NICK DERISO: Asleep at the Wheel has ensured that Texas swing music is no museum piece.
In fact, they can be downright postmodern — recording, on occasion, with the likes of Manhattan Transfer and the Squirrel Nut Zippers, while paying tribute to Lone Star musical legend Bob Wills.
A nifty mix of this hipster, if archaic, regional music and a host of eclectic new sounds, the 8-11 piece outfit has changed members (at last count, 80 people had passed through the group’s ranks) as often as it’s changed 10-gallon hats.
“It is amazing to me at this point compared to 1970 when I started the band,” said founding member Ray Benson, a baby boomer. “My whole intent was to bring the music back to my generation. We’ve done what we set out to do and it’s just grown. Now, we have a whole new generation doing it, and we have a whole new band.”
They recently wrapped the aptly named Last of The Breed tour, featuring Willie Nelson, Merle Haggard and Ray Price. Yet Benson and Co. are anything but nostalgic, having never abandoned a sturdy, still-pleasing foundation of freewheeling fun.
Nine Grammys have followed, as has acclaim from all corners — most recently for the celebrated collection of originals “Reinventing the Wheel.”
“It’s come full circle,” said vocalist Elizabeth McQueen, “and it’s back to that original review concept of Asleep at the Wheel, with lots of different styles of music and different singers trading off, which makes it really great.”
Benson — a can’t-miss 6-7 guy with a booming baritone — formed the band in West Virginia around 1970 with the now-departed Lucky Oceans, and at first they played straight country. A stirring spin through Merle Haggard’s tribute album to Texas swing legend Bob Wills and then the ear-bending country of Commander Cody and His Lost Planet Airmen changed all of that, though.
Asleep at the Wheel would bridge the old Texas vibe with the then-emerging sounds of their new adopted home of Austin, Texas, where Willie Nelson and Doug Sahm had begun helping to craft what became known as outlaw country.
“We started out as a roots band, and Western swing was just one of the kinds of roots music that we did,” Benson said. “But the demand for Western swing is what really moved us in that direction. Of course we love to play it, but we are really a Western swing band by instrumentation — fiddle, steel guitar — and by look, with the cowboy threads and boots and stuff. Within that context, you can play any music.”
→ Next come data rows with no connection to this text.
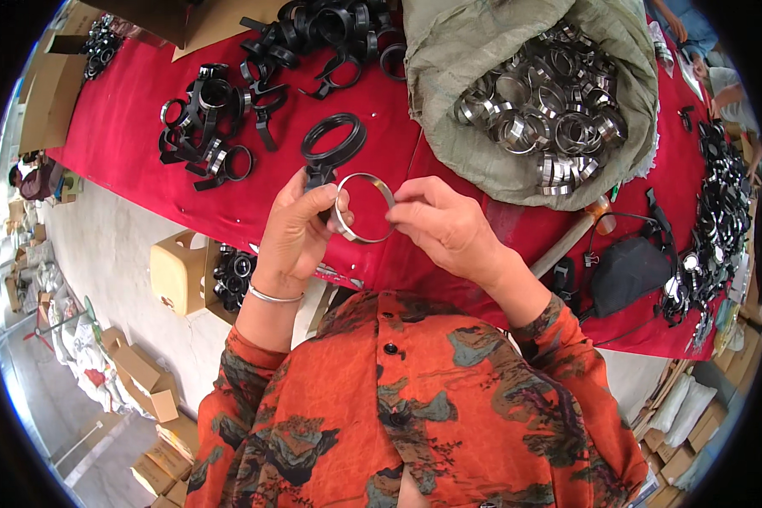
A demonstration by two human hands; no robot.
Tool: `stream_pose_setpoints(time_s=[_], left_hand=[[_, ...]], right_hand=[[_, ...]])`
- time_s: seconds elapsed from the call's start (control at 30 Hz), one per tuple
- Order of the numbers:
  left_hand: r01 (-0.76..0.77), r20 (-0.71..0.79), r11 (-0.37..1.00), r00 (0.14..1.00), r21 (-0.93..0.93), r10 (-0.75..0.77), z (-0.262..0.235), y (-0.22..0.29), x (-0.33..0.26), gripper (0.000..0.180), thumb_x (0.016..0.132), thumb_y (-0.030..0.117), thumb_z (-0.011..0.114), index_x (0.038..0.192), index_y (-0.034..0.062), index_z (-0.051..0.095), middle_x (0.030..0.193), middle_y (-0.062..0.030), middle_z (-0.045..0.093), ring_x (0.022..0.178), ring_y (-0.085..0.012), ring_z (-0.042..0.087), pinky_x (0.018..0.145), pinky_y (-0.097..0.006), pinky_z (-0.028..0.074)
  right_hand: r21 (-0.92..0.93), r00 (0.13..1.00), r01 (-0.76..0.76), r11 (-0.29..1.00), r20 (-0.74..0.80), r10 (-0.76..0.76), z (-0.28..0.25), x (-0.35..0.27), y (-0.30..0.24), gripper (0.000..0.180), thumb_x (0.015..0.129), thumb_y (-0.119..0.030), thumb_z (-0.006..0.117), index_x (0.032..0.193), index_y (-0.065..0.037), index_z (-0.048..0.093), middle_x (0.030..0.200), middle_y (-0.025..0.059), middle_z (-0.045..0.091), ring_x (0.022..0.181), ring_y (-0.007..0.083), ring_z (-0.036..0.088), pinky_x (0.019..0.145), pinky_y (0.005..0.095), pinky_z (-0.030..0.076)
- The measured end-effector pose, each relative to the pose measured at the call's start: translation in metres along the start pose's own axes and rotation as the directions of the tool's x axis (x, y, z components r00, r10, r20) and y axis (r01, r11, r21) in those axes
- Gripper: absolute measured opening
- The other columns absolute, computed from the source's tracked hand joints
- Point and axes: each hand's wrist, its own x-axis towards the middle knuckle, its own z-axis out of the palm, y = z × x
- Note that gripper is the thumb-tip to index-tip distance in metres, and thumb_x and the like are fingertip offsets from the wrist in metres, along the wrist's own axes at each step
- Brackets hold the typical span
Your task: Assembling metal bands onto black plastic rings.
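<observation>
My left hand point(295, 224) is closed round the stem of a black plastic ring with a handle point(334, 140), its loop tilted up above the fingers. A thin shiny metal ring point(353, 240) stands between my two hands. My left thumb touches its left side, and my right hand point(444, 222) pinches its right edge between thumb and fingers. Beyond them on the red cloth lies a loose group of black rings with handles point(216, 97), some with metal bands in them. More black rings point(334, 25) are heaped at the far edge.
At the far right, a green-grey woven sack point(449, 110) gapes open, full of metal rings point(559, 97). Beside it lie a wooden-handled hammer point(567, 241) and a black pouch point(631, 275). Black and silver parts point(711, 212) line the right edge. Below left, a box of black rings point(235, 275) stands by a yellow stool point(178, 275).
</observation>
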Motion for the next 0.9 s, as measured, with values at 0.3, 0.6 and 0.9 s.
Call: stream_pose_setpoints(time_s=[0.3,0.6,0.9], left_hand=[[-0.12,0.089,0.929,0.992,0.349,0.095,-0.017,-0.008,-0.003,0.025,0.09,0.017,0.055,0.108,0.0005,0.05,0.09,-0.0098,0.063,0.052,-0.008,0.049,0.048,-0.02,0.041],[-0.19,0.134,0.722,0.982,0.665,0.135,-0.002,-0.025,-0.012,0.035,0.083,-0.002,0.056,0.116,0.0007,0.044,0.09,-0.0034,0.058,0.065,-0.0033,0.052,0.05,-0.018,0.045],[-0.227,0.118,0.804,0.974,0.549,0.194,-0.008,-0.031,-0.012,0.02,0.086,0.007,0.059,0.102,-0.0002,0.049,0.078,-0.0024,0.059,0.055,-0.0042,0.049,0.048,-0.019,0.04]], right_hand=[[0.118,0.982,0.027,0.993,0.182,-0.049,-0.015,0.01,-0.018,0.011,0.076,-0.003,0.064,0.086,-0.005,0.06,0.084,0.0087,0.056,0.069,0.0263,0.06,0.058,0.0327,0.048],[-0.163,0.999,0.04,0.986,0.021,-0.037,0.021,0.016,-0.009,0.018,0.075,-0.001,0.061,0.093,-0.003,0.059,0.076,0.009,0.053,0.065,0.0265,0.058,0.054,0.0342,0.048],[-0.096,0.999,0.018,0.995,-0.03,-0.021,0.029,0.014,-0.015,0.019,0.075,0.001,0.061,0.093,-0.001,0.061,0.079,0.0103,0.055,0.067,0.026,0.059,0.055,0.0329,0.049]])
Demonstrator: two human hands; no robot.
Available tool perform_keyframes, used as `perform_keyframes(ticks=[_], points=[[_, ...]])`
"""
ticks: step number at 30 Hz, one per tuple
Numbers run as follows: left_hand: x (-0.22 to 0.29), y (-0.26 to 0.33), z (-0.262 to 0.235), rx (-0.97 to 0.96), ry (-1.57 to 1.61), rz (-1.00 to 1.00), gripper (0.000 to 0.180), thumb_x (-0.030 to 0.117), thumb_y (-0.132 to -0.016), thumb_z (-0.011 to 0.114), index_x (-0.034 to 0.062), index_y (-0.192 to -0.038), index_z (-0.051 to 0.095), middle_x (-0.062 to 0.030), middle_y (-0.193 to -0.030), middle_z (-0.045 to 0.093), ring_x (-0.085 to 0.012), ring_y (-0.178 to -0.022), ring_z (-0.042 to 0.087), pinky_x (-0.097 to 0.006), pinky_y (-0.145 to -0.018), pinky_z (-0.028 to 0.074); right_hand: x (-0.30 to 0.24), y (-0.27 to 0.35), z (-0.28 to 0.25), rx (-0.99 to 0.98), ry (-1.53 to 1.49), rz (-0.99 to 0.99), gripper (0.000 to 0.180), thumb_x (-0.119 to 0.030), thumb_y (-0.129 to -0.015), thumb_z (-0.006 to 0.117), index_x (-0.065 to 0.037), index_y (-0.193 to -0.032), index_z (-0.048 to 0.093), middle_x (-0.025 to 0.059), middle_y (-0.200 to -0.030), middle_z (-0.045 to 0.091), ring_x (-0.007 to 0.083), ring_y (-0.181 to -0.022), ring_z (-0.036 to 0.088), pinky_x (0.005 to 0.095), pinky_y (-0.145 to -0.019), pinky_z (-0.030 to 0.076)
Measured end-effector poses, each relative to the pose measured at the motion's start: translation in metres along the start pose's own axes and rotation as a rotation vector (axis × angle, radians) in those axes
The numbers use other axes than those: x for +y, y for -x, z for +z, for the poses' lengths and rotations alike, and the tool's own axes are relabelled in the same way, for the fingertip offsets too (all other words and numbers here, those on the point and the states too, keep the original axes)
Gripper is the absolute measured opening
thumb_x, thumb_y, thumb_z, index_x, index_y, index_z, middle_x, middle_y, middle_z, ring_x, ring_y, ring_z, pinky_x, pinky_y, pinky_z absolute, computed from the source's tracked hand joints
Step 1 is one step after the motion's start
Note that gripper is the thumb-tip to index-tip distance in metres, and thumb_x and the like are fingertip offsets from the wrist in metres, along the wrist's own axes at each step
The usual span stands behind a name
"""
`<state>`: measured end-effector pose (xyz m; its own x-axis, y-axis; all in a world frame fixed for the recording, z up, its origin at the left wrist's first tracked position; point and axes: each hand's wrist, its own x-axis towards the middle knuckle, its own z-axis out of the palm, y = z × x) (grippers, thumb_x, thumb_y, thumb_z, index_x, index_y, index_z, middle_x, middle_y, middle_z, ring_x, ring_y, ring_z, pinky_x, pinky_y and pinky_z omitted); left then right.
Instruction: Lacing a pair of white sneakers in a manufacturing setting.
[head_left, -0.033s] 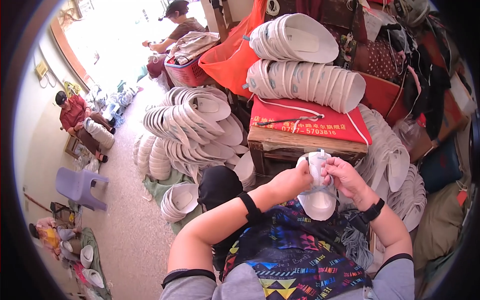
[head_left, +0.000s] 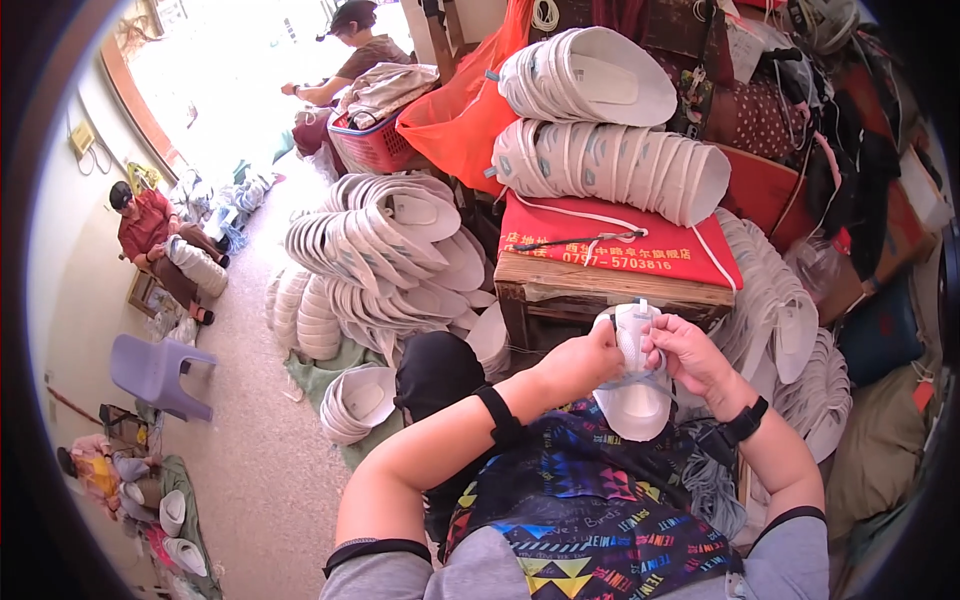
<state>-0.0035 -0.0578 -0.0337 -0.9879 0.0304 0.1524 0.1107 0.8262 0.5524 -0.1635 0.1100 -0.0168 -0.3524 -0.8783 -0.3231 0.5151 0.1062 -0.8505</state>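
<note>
A white shoe upper [head_left: 634, 412] lies over my lap, its tabbed end against the wooden table's near edge. A pale blue-grey shoelace [head_left: 640, 379] crosses its middle, just below my hands. At the upper's left edge, my left hand [head_left: 594, 353] is closed with thumb and forefinger pressed to it. Opposite, my right hand [head_left: 686, 354] has thumb and forefinger pinched at the right edge, seemingly on the lace, the other fingers curled; the exact grip is partly hidden. More loose grey-blue laces [head_left: 714, 490] hang by my right thigh.
Nested white uppers [head_left: 610, 170] lie on the wooden table [head_left: 600, 293] over a red bag [head_left: 620, 235]. More stacks [head_left: 375, 265] rise left of it and others [head_left: 770, 300] at right. A lilac chair [head_left: 160, 370] stands left; several people sit farther off.
</note>
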Motion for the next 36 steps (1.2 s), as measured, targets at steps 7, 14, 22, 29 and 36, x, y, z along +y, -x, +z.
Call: perform_keyframes(ticks=[7, 14, 22, 29, 36], points=[[0.012, -0.011, 0.013, 0.221, 0.148, -0.104, 0.016, 0.017, -0.082, 0.067, 0.0017, -0.077, 0.066, -0.0149, -0.092, 0.052, -0.0331, -0.081, 0.060, -0.041, -0.073, 0.052, 0.001, -0.002, 0.008, 0.026, -0.011, -0.003, 0.014, -0.012, -0.097, 0.055, -0.004, -0.109, 0.056, 0.0036, -0.085, 0.063, 0.0109, -0.064, 0.061, 0.0262, -0.066, 0.053], [0.035, -0.028, -0.002, 0.385, 0.923, -0.150, 0.017, 0.016, -0.095, 0.059, 0.0024, -0.093, 0.069, -0.0007, -0.094, 0.048, -0.0112, -0.085, 0.051, -0.028, -0.073, 0.044, -0.008, 0.016, -0.003, 0.052, -0.146, 0.025, 0.012, -0.012, -0.098, 0.055, -0.005, -0.107, 0.057, 0.0000, -0.079, 0.060, 0.0015, -0.049, 0.040, 0.0175, -0.047, 0.033], [0.041, -0.027, -0.023, 0.469, 1.251, -0.318, 0.015, 0.014, -0.097, 0.059, 0.0005, -0.102, 0.062, -0.0026, -0.083, 0.065, -0.0087, -0.068, 0.062, -0.020, -0.063, 0.050, -0.044, 0.033, 0.044, 0.029, -0.043, -0.195, 0.012, -0.016, -0.096, 0.060, -0.005, -0.102, 0.061, -0.0042, -0.077, 0.056, -0.0002, -0.051, 0.038, 0.0167, -0.046, 0.030], [0.041, -0.035, -0.001, 0.515, 1.297, -0.340, 0.010, 0.005, -0.093, 0.061, 0.0020, -0.103, 0.061, -0.0020, -0.086, 0.064, -0.0077, -0.076, 0.061, -0.021, -0.069, 0.048, -0.011, 0.017, 0.044, 0.234, 0.340, -0.428, 0.018, -0.009, -0.092, 0.064, 0.001, -0.106, 0.063, 0.0026, -0.088, 0.065, 0.0087, -0.074, 0.059, 0.0249, -0.068, 0.051], [0.049, -0.027, -0.017, 0.508, 1.283, -0.434, 0.031, 0.004, -0.093, 0.058, -0.0017, -0.122, 0.049, -0.0082, -0.094, 0.066, -0.0126, -0.081, 0.064, -0.024, -0.072, 0.050, -0.004, 0.014, 0.045, 0.326, 0.589, -0.575, 0.012, -0.007, -0.087, 0.064, -0.001, -0.097, 0.067, 0.0066, -0.084, 0.062, 0.0129, -0.074, 0.060, 0.0281, -0.069, 0.050]])
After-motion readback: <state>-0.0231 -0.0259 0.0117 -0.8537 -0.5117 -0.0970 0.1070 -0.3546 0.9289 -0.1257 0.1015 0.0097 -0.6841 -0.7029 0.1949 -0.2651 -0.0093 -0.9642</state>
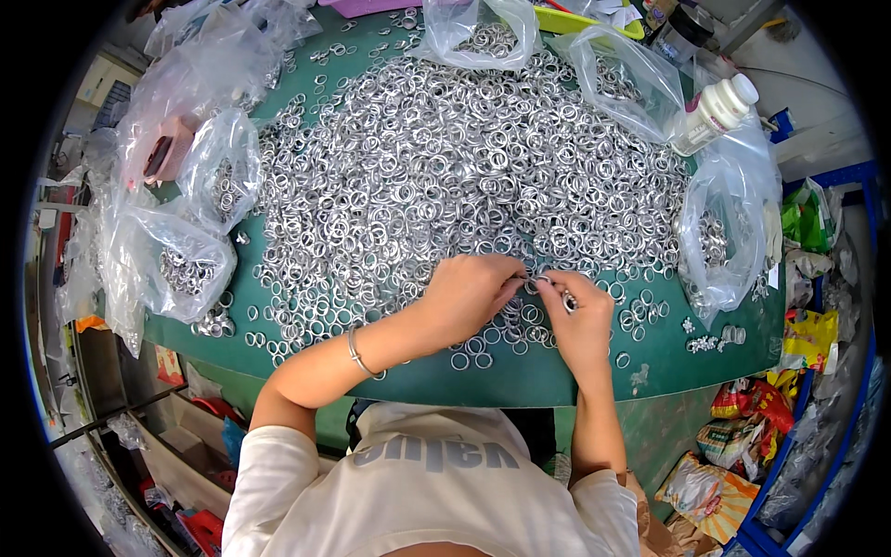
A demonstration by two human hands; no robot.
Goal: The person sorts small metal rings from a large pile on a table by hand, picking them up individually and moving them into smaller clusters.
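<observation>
A wide heap of silver metal rings [464,167] covers the green tabletop [427,385]. At the near edge of the heap, my left hand [469,295] is closed, thumb and forefinger pinched at a small ring [531,286]. Facing it, my right hand [583,320] is closed too, its thumb and forefinger meeting close to that ring. More rings [569,300] show inside the curled fingers of the right hand. Loose rings [478,353] lie under and around both hands. How far the left fingertips wrap the ring is partly hidden.
Clear plastic bags with rings stand around the heap: one left [186,265], one right [729,223], one at the back [483,37]. A white bottle [716,113] stands back right. A pink container [174,148] sits left. Small metal pieces [705,343] lie front right.
</observation>
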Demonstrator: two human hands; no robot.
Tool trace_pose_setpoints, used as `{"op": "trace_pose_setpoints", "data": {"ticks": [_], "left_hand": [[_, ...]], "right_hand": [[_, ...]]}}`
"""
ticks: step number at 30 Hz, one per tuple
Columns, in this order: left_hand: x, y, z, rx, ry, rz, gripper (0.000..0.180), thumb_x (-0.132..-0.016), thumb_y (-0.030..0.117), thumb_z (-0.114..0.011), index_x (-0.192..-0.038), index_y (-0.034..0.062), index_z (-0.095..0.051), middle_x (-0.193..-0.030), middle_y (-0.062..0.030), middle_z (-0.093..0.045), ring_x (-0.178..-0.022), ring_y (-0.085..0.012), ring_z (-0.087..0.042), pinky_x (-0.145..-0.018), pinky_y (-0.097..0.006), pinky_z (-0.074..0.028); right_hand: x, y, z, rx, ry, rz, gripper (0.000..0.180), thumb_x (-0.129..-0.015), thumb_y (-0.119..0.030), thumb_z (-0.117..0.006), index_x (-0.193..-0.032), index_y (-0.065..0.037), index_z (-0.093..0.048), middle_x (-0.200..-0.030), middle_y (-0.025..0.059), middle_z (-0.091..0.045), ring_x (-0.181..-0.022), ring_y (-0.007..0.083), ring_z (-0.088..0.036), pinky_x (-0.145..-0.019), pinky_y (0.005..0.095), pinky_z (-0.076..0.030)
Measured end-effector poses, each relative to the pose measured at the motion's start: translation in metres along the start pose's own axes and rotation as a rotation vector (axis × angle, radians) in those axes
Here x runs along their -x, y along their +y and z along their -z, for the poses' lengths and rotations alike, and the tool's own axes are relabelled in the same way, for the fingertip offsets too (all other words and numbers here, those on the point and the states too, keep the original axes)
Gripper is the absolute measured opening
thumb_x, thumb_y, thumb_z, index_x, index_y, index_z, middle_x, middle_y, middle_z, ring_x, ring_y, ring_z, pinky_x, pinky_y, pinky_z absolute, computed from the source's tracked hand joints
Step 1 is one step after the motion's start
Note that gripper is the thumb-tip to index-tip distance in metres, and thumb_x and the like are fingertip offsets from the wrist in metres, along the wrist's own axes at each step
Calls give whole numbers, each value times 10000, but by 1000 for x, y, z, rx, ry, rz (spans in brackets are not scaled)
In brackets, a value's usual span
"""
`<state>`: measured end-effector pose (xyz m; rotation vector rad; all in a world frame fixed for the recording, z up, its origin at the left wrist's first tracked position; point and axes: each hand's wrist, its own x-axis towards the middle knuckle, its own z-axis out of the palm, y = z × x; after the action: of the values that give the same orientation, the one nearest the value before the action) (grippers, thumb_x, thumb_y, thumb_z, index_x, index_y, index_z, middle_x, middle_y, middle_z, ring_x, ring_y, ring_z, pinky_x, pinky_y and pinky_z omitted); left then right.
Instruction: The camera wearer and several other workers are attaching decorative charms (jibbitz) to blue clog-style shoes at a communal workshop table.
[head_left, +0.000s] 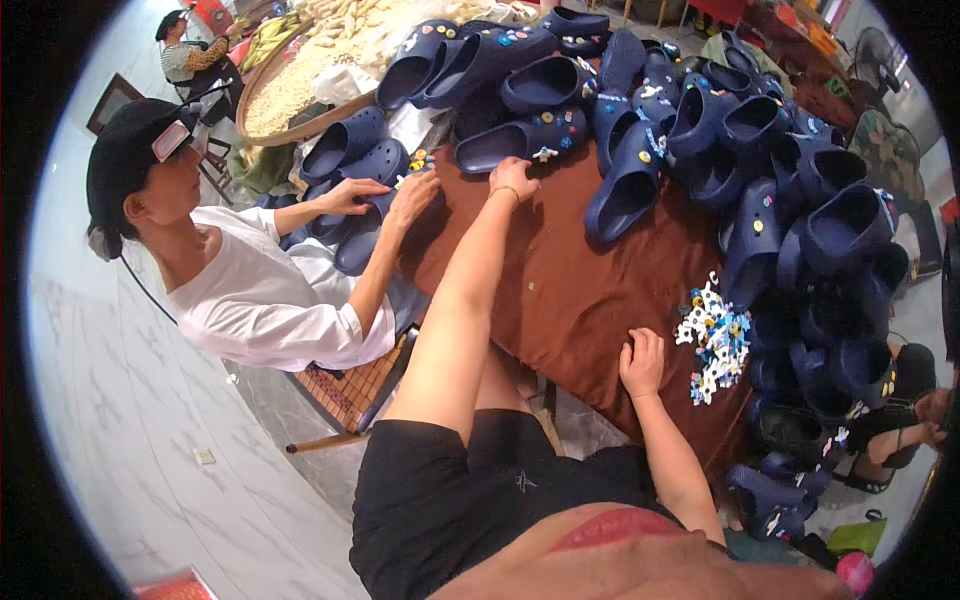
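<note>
My left hand (515,180) reaches far across the brown cloth, its fingers bent against the near edge of a navy foam clog (490,150). Colourful charms, one a white figure, dot that clog's upper. Palm down on the cloth near the table's front edge, my right hand (641,362) is open with nothing in it. Just right of it lies a heap of small white, blue and yellow shoe charms (714,340). At the left, a seated co-worker (270,270) has both hands on another navy clog (383,162) with charms on it.
Navy clogs (735,120) are piled along the table's far and right sides. Behind them at the left is a round basket (300,130) of pale kernels and cobs. A woven stool seat (350,385) stands by the co-worker. Other people sit in the background and at the right edge.
</note>
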<state>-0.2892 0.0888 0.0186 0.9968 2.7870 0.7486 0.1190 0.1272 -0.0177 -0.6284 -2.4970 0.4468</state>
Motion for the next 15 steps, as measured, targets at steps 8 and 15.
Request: {"op": "trace_pose_setpoints", "data": {"ticks": [8,15], "left_hand": [[54,33,-7,97,306,-248,158,-654,79,-588,-807,63,-553,-874,-128,-541,-876,-289,-512,-749,-366,-425],[154,54,20,512,449,-184,209,-646,53,-611,-810,21,-486,-772,-122,-545,-741,-250,-548,-688,-324,-438]], "right_hand": [[-11,3,-1,16,14,8,211,-718,-92,-542,-918,-27,-520,-962,128,-493,-888,312,-462,-776,388,-395],[-4,2,-2,24,49,58,228,-710,-97,-551,-925,-27,-519,-968,134,-491,-900,311,-460,-773,388,-398]]}}
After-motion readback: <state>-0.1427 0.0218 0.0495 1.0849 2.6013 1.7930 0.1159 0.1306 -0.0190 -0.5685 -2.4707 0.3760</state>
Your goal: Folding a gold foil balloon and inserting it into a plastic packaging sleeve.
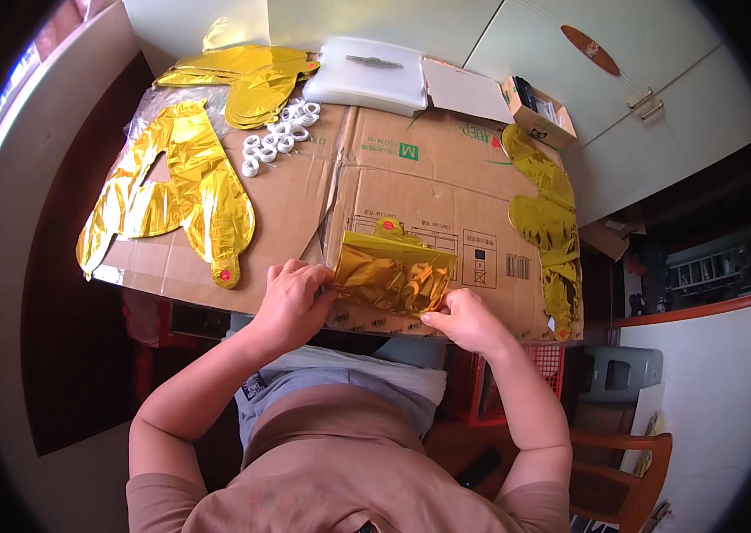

After being mentioned by Van Morrison in Rolling Stone magazine, the band was signed to its first big-label deal. Asleep’s self-titled 1974 debut produced their first charting single, a cover of Louis Jordan’s “Choo Choo Cha-Boogie.”
A year later, “The Letter that Johnny Walker Read” went Top 10. In 1977, Rolling Stone named the group its top country and western band. The end of the decade saw the release of “Served Live,” a concert recording done in Austin.
After a largely dormant period to begin the 1980s, Asleep roared back in 1987 with “10.” That album, and its follow up “Western Standard Time,” both garnered Grammy awards. Several key members dropped out along the way: Chris O’Connell was working as a veterinarian’s assistant in Virginia, while Leroy Preston left to become a data processor in Vermont.
The band kept going, and going.
Asleep scored a hit with a 1993 tribute to Bob Wills (featuring the Grammy-winning instrumental “Red Wing”), and a 25 th anniversary recording “The Wheel Keeps On Rollin’.” A second concert recording, “Live at Billy Bob’s” was released in 2003, followed by the acclaimed “Kings of Texas Swing,” which earned six Austin Music Awards.
Asleep’s Benson emerged as a star in his own right along the way. In 2004 he succeeded classical pianist James Dick as the state musician of Texas, and released a belated solo recording called “Beyond Time,” which features a terrific cover of Marty Robbins’ “El Paso” with Flaco Jimenez. He even composed a musical, also in tribute to Wills, called “A Ride With Bob.”
Wills, it’s clear, is not simply an inspiration as a Texas musician, but also as a frisky experimenter — a vibe that continues to define Benson’s band.
“He had a style, but the music was whatever the people wanted; he would play Glenn Miller stuff, Bessie Smith stuff, Jimmie Rodgers stuff — whatever they wanted,” Benson said. “But the instrumentation defined the sound. And that’s what Asleep at the Wheel is: we took Bob’s model, and then made it our own.”